Starting from the V2.1 version, the BNT funds pledged on the Bancor platform have soared, and currently account for 61% of the total pledged tokens.
Bancor Vortex
There is another part of Bancor’s “sink hole” token model that deserves attention. Let’s take a look at the Bancor Vortex mechanism, which can expand the capital efficiency of BNT tokens by providing no more than 1.0 times interest-free leverage.
So, how does the Bancor Vortex mechanism work?
Through the Bancor Vortex mechanism, you can:
- Stake BNT tokens to earn exchange fees and liquidity mining token rewards;
- Obtain vBNT tokens, and then deposit them into Vortex, so that you can borrow more BNT (and get mining token rewards at the same time);
- Use the borrowed BNT tokens to purchase any assets without interest or liquidation risk.

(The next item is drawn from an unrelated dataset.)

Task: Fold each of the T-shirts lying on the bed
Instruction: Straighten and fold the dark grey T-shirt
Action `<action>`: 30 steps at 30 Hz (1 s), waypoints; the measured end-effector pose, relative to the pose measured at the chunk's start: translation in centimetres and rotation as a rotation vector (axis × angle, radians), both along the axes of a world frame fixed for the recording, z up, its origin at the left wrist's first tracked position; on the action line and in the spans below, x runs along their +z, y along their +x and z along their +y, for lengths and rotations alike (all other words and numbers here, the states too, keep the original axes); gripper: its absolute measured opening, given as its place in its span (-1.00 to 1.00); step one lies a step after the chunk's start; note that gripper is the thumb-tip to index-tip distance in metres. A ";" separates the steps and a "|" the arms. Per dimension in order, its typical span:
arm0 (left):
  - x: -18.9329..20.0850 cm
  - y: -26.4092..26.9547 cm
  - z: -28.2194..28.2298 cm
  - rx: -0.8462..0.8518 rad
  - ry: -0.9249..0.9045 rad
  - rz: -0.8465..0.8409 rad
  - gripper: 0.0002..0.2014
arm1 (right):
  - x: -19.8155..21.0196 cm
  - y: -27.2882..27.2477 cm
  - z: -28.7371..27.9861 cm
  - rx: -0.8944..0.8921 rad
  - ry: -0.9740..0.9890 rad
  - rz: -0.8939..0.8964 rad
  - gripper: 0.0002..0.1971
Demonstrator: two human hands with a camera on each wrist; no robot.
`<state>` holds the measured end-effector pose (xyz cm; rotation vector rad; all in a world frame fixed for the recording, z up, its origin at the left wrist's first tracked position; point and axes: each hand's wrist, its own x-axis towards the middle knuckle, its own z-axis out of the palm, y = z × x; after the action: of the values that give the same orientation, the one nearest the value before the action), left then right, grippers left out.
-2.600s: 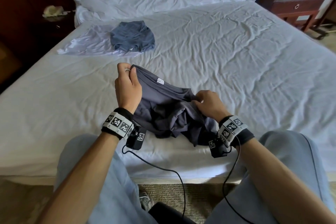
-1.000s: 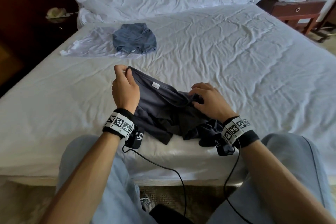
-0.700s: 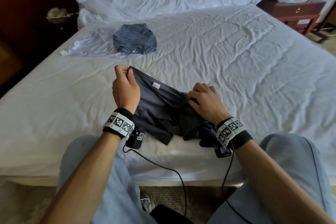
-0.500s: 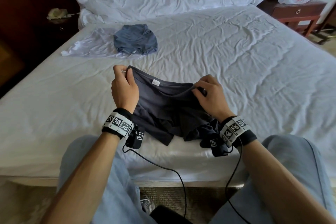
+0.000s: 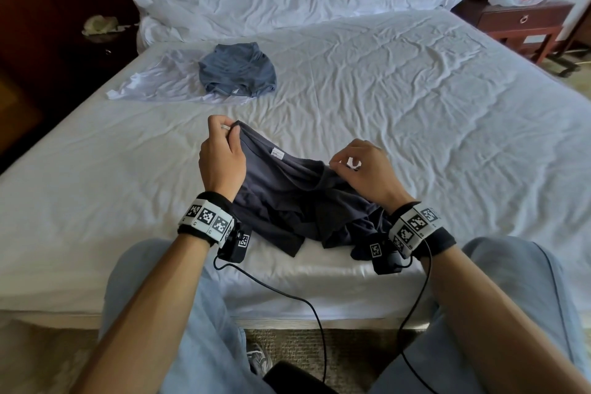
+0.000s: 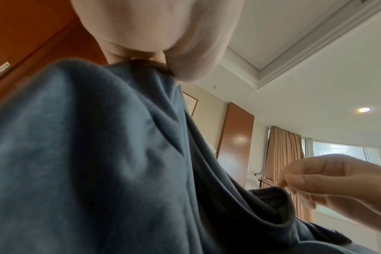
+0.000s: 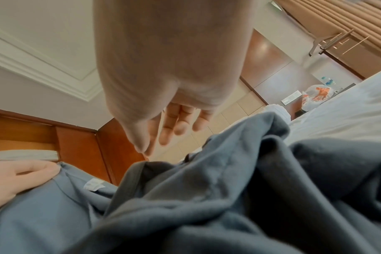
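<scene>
On the wide white-sheeted bed point(image 5: 399, 112), a crumpled dark grey cotton T-shirt point(image 5: 287, 201) lies bunched at the near edge before you. Your left hand point(image 5: 222, 158) pinches its collar corner and lifts it; your right hand point(image 5: 364, 169) hovers over the bunched fabric, fingers loosely apart, gripping nothing.

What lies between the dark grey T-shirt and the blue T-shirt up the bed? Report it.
In the head view: the pale T-shirt's edge poking out beneath the blue T-shirt, then only bare wrinkled bedsheet down to the dark grey T-shirt.
</scene>
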<state>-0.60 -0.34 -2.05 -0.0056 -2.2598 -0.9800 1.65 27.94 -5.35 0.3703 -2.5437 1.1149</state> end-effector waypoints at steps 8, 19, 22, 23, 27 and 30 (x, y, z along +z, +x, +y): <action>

Advantages of the BNT model
Based on the above token model, BNT pledgers can obtain the highest exchange fee income among all DEXs. Compare each transaction of different DEX:
- Bancor: 8bps
- Sushiswap: 5bps
- Uniswap: 5bps (including fee switch)
Therefore, the net profit margin of BNT token holders can be effectively improved.
Market Competitiveness
Thanks to a series of innovations, Bancor has found more and more opportunities in the market. Let us compare the current data with the data in October 2020:
Valuation
Although the price of BNT tokens has risen, the transaction price of BNT is still relatively low compared to other DEX.
According to the analysis of conventional indicators in the crypto industry, BNT and SUSHI seem to be the two most undervalued tokens.
Valuation comparison is very important. Through comparison, we can see that Bancor’s past and future growth opportunities are seriously underestimated. As shown in the figure below, in recent weeks, Bancor and DODO have occupied most of the DEX market share. I think Bancor’s growth trend will not stop there.
The road to the future
After two years of hard work, Bancor V2.1 has brought excellent products with high market fit. With the impermanent loss insurance solution during the period, Bancor’s unique BNT token model gives full play to the synergy, and Vortex has also further improved capital efficiency.
to sum up
Bancor’s design method and the “only” $1 billion lock-up amount are just the beginning. It is expected that in the near future, we will see billions of dollars of liquidity begin to seek solutions without impermanence.
2021 is likely to be a crucial year for Bancor to become a dark horse in the DEX industry.
Information disclosure: The author of this article currently holds a position in BNT tokens. Please note: What everyone is doing does not mean that you should do the same. Please decide whether to invest based on your own research and analysis.